It is for this reason that although aghast at the excesses in perspective and those already committed by the dictators of the 18th March, though revolted at the thought of all the blood spilled and yet to be spilled—this is the reason that we side with no party. The past misdeeds of the legitimate Government of Versailles damp our enthusiasm for it, while some few laudable ideas put forth by the illegitimate government of the Hôtel de Ville diminish our horror of its crimes, and our apprehensions at its misdoings.

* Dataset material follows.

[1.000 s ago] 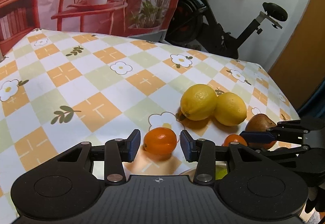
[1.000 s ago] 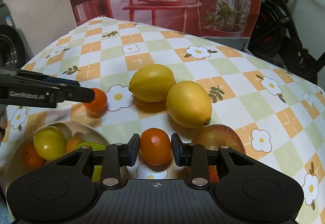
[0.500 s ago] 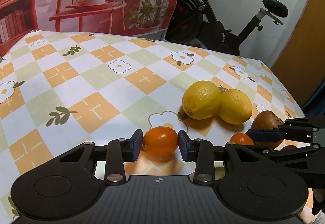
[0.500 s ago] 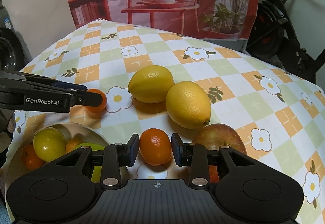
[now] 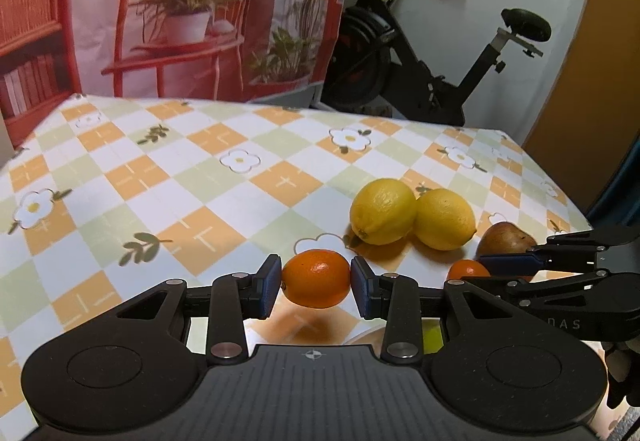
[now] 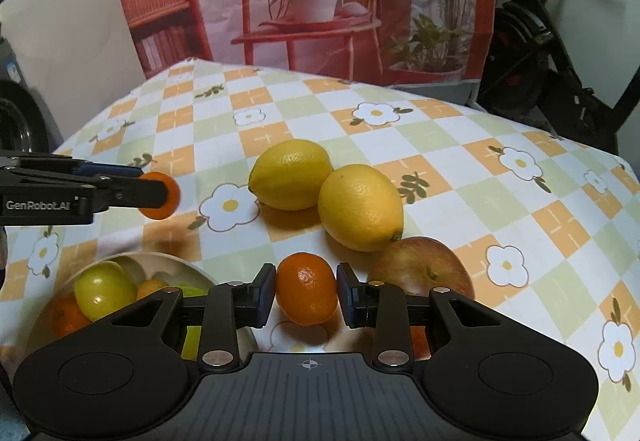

Then—why not dare say it?—Paris, which is so impressionable, so excitable, so romantic, in admiration before all that is bold, has but a moderate sympathy for that which is prudent. We may smile, as I did just now, at the emphatic proclamation of the Central Committee, but that does not prevent us from recognizing that its power is real, and the ferocious elements that it has so suddenly revealed are not without a certain grandeur. It might have been spitefully remarked that more than one patriot in his yesterday evening walk on the outer boulevards and in the environs of the Hôtel de Ville, had taken more _petit vin_ than was reasonable in honour of the Republic and of the Commune, but that has not prevented our feeling a surprise akin to admiration at the view of those battalions hastening from all quarters at some invisible signal, and ready at any moment to give up their lives to defend ... what? Their guns, and these guns were in their eyes the palpable symbols of their rights and liberties. During this time the heroic Assembly was pettifogging at Versailles, and the Government was going to join them. Paris does not follow those who fly.

VI.

The Butte-Montmartre is _en fête_. The weather is charming, and every one goes to see the cannon and inspect the barricades, Men, women, and children mount the hilly streets, and they all appear joyous ... for what, they cannot say themselves, but who can resist the charm of sunshine? If it rained, the city would be in mourning. Now the citizens have closed their shops and put on their best clothes, and are going to dine at the restaurant. These are the very enemies of disorder, the small shopkeepers and the humble citizens. Strange contradiction! But what would you have? the sun is so bright, the weather is so lovely. Yesterday no work was done because of the insurrection; it was like a Sunday. To-day therefore is the holiday-Monday of the insurrection.

VII.

In the midst of all these troubles, in which every one is borne along, without any knowledge of where he is drifting—with the Central Committee making proclamations on one side, and the Versailles Government training troops on the other, a few men have arisen who have spoken some words of reason. These men may be certain from this moment that they are approved of by Paris, and will be obeyed By Paris—by the honest and intelligent Paris—by the Paris which is ready to favour that side which can prove that it has the most justice in it.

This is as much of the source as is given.